Osmanlı İmparatorluğu Döneminde yaygın olarak kullanılan bakır eserlerin hemen hepsi olağan üstü bir işçiliğin ürünüdür. Kap türlerinin fazlalığı, zengin biçimleri, özgün bezemeleri,kullanılan
malzemelerin ve yapım tekniklerinin çeşitliliği ile karşımıza çıkan Osmanlı Devri maden eserlerinin karakteristik özelliğinin geniş bir coğrafi bölgedeki farklı kültür etkilerinin biçimlendirdiği çok yönlülük olduğu görülmektedir.Türklerin Balkanlardaki egemenliği sırasında kurulmaya başlanan ve çeşitli teknikler üzerinde başarılı bir şekilde çalışan maden sanatı Atölyelerinin bulunduğu yerleşim merkezlerinin başında Ustova, Petkova, Üsküp, Priştine, İştip ve Saraybosna gelirdi.
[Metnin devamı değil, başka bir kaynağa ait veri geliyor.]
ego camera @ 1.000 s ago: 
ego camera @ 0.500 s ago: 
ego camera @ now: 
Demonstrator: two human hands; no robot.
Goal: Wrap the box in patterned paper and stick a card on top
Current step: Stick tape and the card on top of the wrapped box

Anadoluda ise Gaziantep, Kahramanmaraş, Mardin, Diyarbakır, Siirt, Malatya, Elazığ, Erzurum, Trabzon, Giresun, Ordu, Sıvas,Tokat, Kayseri, Çankırı, Çorum, Amasya, Kastamonu, Gerede, Konya, Burdur, Denizli, Muğla,Kavaklıdere, Afyon, Kütahya, Balıkesir, Bursa, İstanbul ve Edirne , Bu merkezler Osmanlı İmparatorluğu döneminden beri çeşitli teknikler üzerinde başarılı bir şekilde çalışan geleneksel maden sanatı Atölyelerin bulunduğu yerler arasındaydı.



Bakır kap yapım teknikleri, Dövme, Dökme, Sıvama, ( Tornada çekme ) ve preste basma olmak üzere 4 ana bölüme ayrılır. Binlerce yıldan beri uygulanan dövme tekniği, bakır külçeyi çek içlemek suretiyle şekillendiren bilinen en eski teknik olarak karşımıza çıkıyor.Daha sonra döküm
Tornada çekme, Preste basma gibi teknikler gelişir. ve yakın dönemlere kadar bakır eşya mutfaklardaki yerini korur. Ancak 1950 li yıllarda Sosyo ekonomik yapı hayat tarzını hızla değiştirdiğinden dolayı Aliminyum, Plastik gibi ucuz alternatif malzemeler ortaya çıkar. Bu durumda bakırcılığın gerilemesine neden olur. Geleneksel kültürün sürekliliği bu zanaatın tamamen yok olmasını önler. Ancak Bakırcılık sanatı azalarak da olsa devam eder. 1970 lerde ise Turistik talebin el sanatlarında yoğunlaşması bakırcılığı da canlandırır, ve iç talepte genişler. Bu defa bakır eşya mutfaklarda yemek pişirmek için değil, süs eşyası olarak kullanılmaya başlanır. Yani 50 yıl önce mutfaklardan kovduğumuz bakır eşya şimdi salonlarımızı süsler hale geldi.